• Task to complete: Everything in the listing below needs to be retyped exactly.

(Provided entries)

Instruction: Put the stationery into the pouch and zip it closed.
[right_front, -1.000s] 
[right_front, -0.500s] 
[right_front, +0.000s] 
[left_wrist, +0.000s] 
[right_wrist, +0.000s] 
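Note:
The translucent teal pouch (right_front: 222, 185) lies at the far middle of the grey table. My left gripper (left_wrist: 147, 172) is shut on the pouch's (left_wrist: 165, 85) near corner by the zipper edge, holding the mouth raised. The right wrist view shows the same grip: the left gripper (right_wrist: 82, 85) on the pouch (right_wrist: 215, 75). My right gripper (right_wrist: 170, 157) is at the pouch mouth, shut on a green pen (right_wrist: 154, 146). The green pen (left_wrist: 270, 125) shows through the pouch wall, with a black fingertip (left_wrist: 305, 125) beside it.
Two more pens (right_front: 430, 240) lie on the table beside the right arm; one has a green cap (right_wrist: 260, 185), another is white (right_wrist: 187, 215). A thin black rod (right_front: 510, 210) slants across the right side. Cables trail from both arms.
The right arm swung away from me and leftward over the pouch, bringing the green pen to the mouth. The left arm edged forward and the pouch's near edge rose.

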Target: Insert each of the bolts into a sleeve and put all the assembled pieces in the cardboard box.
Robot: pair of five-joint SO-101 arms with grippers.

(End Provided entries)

• Finished exercise:
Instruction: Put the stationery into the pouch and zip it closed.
[right_front, -1.000s] 
[right_front, -0.500s] 
[right_front, +0.000s] 
[left_wrist, +0.000s] 
[right_wrist, +0.000s] 
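Note:
The translucent teal pouch (right_front: 222, 185) lies at the far middle of the grey table. My left gripper (left_wrist: 147, 172) is shut on the pouch's (left_wrist: 165, 85) near corner by the zipper edge, holding the mouth raised. The right wrist view shows the same grip: the left gripper (right_wrist: 82, 85) on the pouch (right_wrist: 215, 75). My right gripper (right_wrist: 170, 157) is at the pouch mouth, shut on a green pen (right_wrist: 154, 146). The green pen (left_wrist: 270, 125) shows through the pouch wall, with a black fingertip (left_wrist: 305, 125) beside it.
Two more pens (right_front: 430, 240) lie on the table beside the right arm; one has a green cap (right_wrist: 260, 185), another is white (right_wrist: 187, 215). A thin black rod (right_front: 510, 210) slants across the right side. Cables trail from both arms.
The right arm swung away from me and leftward over the pouch, bringing the green pen to the mouth. The left arm edged forward and the pouch's near edge rose.
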
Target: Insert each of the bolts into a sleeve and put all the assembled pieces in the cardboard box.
Robot: pair of five-joint SO-101 arms with grippers.

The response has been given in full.